Set down, please, exactly the lines below that run from the line with "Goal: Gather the" to the line with "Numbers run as", both lines included.

Stored dataset items:
=====

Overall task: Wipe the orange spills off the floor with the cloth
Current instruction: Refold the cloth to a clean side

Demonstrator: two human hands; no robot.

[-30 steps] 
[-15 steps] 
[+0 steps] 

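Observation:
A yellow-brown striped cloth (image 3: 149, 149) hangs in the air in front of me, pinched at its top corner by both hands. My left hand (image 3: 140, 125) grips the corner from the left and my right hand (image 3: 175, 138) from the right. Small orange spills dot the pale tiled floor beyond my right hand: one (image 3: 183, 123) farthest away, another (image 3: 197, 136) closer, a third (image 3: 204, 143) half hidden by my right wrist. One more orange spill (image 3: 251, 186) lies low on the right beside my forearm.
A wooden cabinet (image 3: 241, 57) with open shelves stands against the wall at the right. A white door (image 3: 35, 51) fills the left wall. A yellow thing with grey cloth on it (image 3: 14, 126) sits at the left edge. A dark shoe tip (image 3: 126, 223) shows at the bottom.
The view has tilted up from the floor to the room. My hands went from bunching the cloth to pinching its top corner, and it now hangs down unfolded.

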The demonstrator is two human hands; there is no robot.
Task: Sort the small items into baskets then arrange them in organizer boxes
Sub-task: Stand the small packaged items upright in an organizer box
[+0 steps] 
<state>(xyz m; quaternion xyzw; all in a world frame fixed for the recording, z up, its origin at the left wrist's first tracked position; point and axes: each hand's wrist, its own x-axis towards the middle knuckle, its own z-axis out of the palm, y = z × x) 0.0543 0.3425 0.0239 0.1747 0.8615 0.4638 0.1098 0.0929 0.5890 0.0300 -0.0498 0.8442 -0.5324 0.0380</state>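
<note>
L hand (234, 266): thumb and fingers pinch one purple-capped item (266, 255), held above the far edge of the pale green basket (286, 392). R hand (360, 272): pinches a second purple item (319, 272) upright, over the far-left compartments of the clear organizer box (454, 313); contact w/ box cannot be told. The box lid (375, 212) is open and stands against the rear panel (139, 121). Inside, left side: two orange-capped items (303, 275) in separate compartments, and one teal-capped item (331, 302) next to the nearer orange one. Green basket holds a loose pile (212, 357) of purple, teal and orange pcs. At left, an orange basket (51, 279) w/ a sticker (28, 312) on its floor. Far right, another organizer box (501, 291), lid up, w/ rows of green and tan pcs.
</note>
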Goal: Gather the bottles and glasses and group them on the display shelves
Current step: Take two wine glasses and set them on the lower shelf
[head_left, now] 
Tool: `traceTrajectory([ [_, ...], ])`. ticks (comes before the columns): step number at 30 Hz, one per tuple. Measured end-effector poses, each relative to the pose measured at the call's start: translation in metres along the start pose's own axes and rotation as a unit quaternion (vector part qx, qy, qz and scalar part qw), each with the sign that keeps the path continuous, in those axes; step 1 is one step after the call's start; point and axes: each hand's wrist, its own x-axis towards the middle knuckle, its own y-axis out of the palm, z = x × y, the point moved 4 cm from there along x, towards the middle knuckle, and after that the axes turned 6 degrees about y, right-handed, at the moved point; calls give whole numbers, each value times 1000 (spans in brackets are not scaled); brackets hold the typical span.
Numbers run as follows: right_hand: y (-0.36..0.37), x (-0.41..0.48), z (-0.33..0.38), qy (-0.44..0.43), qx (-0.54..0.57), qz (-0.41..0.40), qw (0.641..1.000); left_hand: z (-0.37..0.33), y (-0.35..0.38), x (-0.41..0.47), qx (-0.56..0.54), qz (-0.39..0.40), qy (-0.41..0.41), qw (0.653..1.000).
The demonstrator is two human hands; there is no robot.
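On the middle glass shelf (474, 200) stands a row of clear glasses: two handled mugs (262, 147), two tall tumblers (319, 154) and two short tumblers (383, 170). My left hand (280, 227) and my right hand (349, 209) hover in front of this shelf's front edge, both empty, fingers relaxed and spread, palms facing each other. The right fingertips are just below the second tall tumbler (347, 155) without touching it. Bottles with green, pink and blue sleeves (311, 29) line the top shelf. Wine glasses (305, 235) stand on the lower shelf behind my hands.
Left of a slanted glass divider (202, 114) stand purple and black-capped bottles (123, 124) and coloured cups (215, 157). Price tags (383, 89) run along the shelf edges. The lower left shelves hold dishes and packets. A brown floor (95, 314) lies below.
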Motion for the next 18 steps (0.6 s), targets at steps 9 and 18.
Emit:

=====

Exercise response |
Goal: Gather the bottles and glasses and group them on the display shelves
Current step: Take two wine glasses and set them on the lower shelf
[head_left, now] 
Tool: `traceTrajectory([ [_, ...], ])`. ticks (comes before the columns): step number at 30 Hz, one per tuple. Measured end-effector poses, each relative to the pose measured at the call's start: translation in metres along the start pose's own axes and rotation as a unit quaternion (vector part qx, qy, qz and scalar part qw), each with the sign that keeps the path continuous, in those axes; step 1 is one step after the call's start; point and axes: each hand's wrist, its own x-axis towards the middle knuckle, its own y-axis out of the palm, z = x × y, the point moved 4 cm from there along x, towards the middle knuckle, and after that the axes turned 6 degrees about y, right-handed, at the moved point; calls give whole numbers, each value times 1000 (spans in brackets are not scaled); brackets hold the typical span.
Numbers run as follows: right_hand: y (-0.36..0.37), x (-0.41..0.48), z (-0.33..0.38), qy (-0.44..0.43), qx (-0.54..0.57), qz (-0.41..0.40), qw (0.641..1.000); left_hand: z (-0.37..0.33), y (-0.35..0.38), x (-0.41..0.47), qx (-0.56..0.54), qz (-0.39..0.40), qy (-0.41..0.41), qw (0.653..1.000).

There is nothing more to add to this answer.